"Aku akan mengeluh luar biasa, Mahmud. Mengulik kasus sepuluh tahun yang lalu bukan pekerjaan mudah, apalagi jika kasus sudah dinyatakan kadaluarsa oleh kepolisian. Berkas - berkas akan hilang berceceran. Kau tentu tahu itu, bukan, Usep?"
Usep mengangguk, "Benar, Kilesa. Tapi kita perlu memecahkan kasus ini. Seingatmu saja dulu. Aku dan Mahmud sepuluh tahun yang lalu belum berada di kota ini. Apa yang terjadi di SMA ini?"
Aku memutar otakku dan mengingat kasus ajaib sepuluh tahun yang lalu. Tentu sudah banyak yang hilang.
"Tidak banyak yang bisa kutambahkan selain yang kau dengar tadi di ruang pelaporan, Usep. Sepuluh tahun yang lalu, seorang guru biologi menghilang secara mendadak di SMA ini. Saksi mata terakhir melihat di sekolah, dan that's it. Pencarian selama sebulan tidak menghasilkan apa - apa, dan ia pun dinyatakan meninggal. Sebenarnya dinyatakan demikian karena ia sudah berumur. Usianya sudah 75 tahun. Jadi keluarga pun merelakannya."
"75 tahun? Bukankah ia sudah harusnya pensiun?"

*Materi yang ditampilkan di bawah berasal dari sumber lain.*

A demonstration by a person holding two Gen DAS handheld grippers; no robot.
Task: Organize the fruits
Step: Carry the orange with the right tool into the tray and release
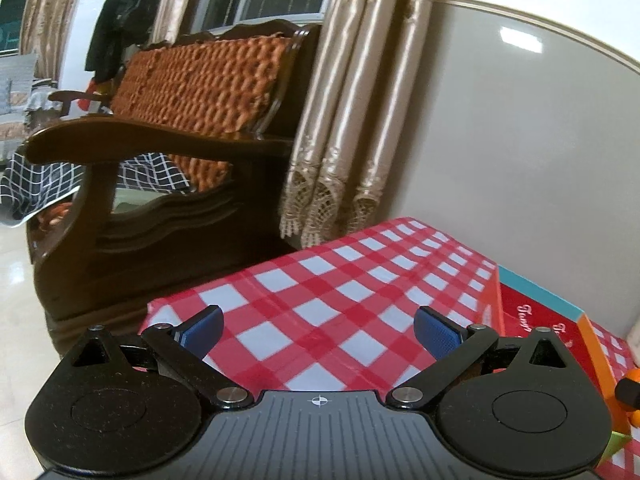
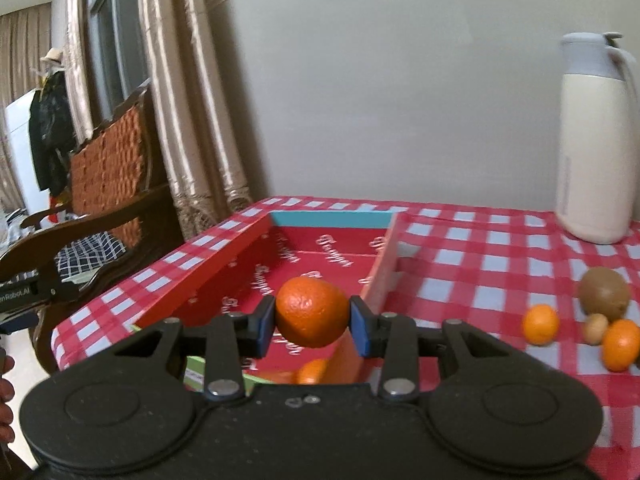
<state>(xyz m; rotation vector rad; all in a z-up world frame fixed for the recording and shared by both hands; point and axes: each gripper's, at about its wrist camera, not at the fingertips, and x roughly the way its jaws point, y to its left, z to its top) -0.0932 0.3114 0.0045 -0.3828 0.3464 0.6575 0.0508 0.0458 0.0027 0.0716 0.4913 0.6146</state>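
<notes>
My right gripper [image 2: 312,322] is shut on an orange tangerine [image 2: 311,312], held above the open red box [image 2: 224,276]. Another tangerine [image 2: 312,371] lies in the box below it. On the checked cloth to the right lie two small tangerines [image 2: 540,324] [image 2: 620,345], a brown kiwi [image 2: 604,293] and a small tan fruit [image 2: 595,329]. My left gripper [image 1: 318,334] stands open over the cloth with nothing between its blue pads; the red box [image 1: 544,316] shows at its right, and the left gripper's body [image 2: 28,290] shows at the left edge of the right wrist view.
A cream thermos jug [image 2: 592,140] stands at the back right of the table [image 2: 480,240]. A dark wooden armchair [image 1: 160,160] with an orange cushion stands left of the table, beside curtains [image 1: 352,120]. The table's far edge meets a grey wall.
</notes>
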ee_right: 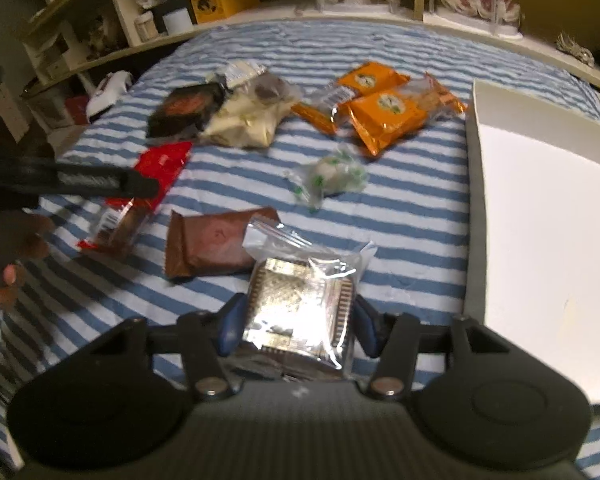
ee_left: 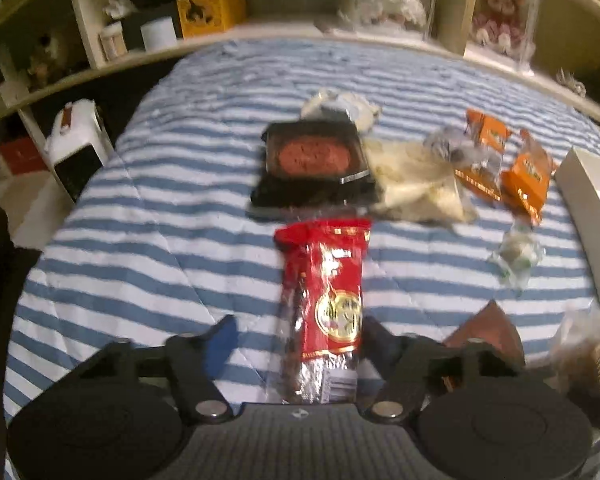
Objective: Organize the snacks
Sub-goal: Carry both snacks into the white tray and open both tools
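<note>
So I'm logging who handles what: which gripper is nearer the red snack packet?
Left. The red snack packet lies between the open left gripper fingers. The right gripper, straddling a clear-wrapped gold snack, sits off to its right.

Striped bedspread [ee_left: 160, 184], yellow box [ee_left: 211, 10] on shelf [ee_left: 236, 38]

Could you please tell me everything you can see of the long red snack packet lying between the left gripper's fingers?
The long red foil snack packet is glossy, with a round gold emblem and a clear, crinkled end showing a dark filling and a barcode label. It lies flat on the blue-and-white striped bedcover, pointing lengthwise away from the left gripper, whose fingers straddle it; the blue-padded one stands clear of it. Its far end nears a black tray.
</note>
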Demonstrator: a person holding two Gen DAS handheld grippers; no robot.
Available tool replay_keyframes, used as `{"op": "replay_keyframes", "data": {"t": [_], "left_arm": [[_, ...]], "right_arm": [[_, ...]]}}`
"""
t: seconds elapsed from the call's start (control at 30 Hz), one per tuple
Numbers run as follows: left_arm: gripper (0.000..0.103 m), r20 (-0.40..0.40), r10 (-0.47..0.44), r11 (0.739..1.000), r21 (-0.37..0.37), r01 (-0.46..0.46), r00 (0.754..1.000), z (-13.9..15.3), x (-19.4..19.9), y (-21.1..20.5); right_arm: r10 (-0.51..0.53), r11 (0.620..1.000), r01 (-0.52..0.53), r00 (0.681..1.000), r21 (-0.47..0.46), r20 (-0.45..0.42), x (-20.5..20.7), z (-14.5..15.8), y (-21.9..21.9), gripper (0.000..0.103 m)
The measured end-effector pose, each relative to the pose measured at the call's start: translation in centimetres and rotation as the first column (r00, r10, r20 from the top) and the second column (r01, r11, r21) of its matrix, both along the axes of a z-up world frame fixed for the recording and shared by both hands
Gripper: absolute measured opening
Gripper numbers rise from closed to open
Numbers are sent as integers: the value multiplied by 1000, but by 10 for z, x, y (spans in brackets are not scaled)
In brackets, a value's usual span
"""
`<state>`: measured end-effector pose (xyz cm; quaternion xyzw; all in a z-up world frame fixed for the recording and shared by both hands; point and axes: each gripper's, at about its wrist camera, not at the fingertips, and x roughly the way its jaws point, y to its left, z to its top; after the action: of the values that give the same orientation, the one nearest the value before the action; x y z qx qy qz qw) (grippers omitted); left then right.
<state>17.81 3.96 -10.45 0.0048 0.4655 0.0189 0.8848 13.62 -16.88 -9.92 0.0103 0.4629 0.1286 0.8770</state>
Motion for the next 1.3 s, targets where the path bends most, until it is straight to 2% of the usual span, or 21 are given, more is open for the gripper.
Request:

"Begitulah. Dari keterangan kepala sekolah kami mengetahui bahwa ia adalah seorang pendiri sekolah ini, untuk mengenang jasanya ia diperbolehkan mengajar tanpa mengenal batasan umur. Dari keterangan orang - orang terdekatnya juga kami mendapatkan informasi bahwa sebenarnya beliau tidak disukai oleh kolega guru dan murid - muridnya karena sering menggunakan hak mengajar untuk kepentingan diri sendiri."
"Seperti?"
"Mengajar tanpa mengenal waktu, mengambil jatah kelas guru lain, dan mengadakan remedial di hari libur."
"Jadi, bisa dikatakan beliau adalah orang yang gila kerja, bukan begitu?" tanya Usep.
"Benar, Usep."
"Wajar saja kalau banyak orang yang tidak suka. Aku saja dulu sering bolos sekolah. Hehehe."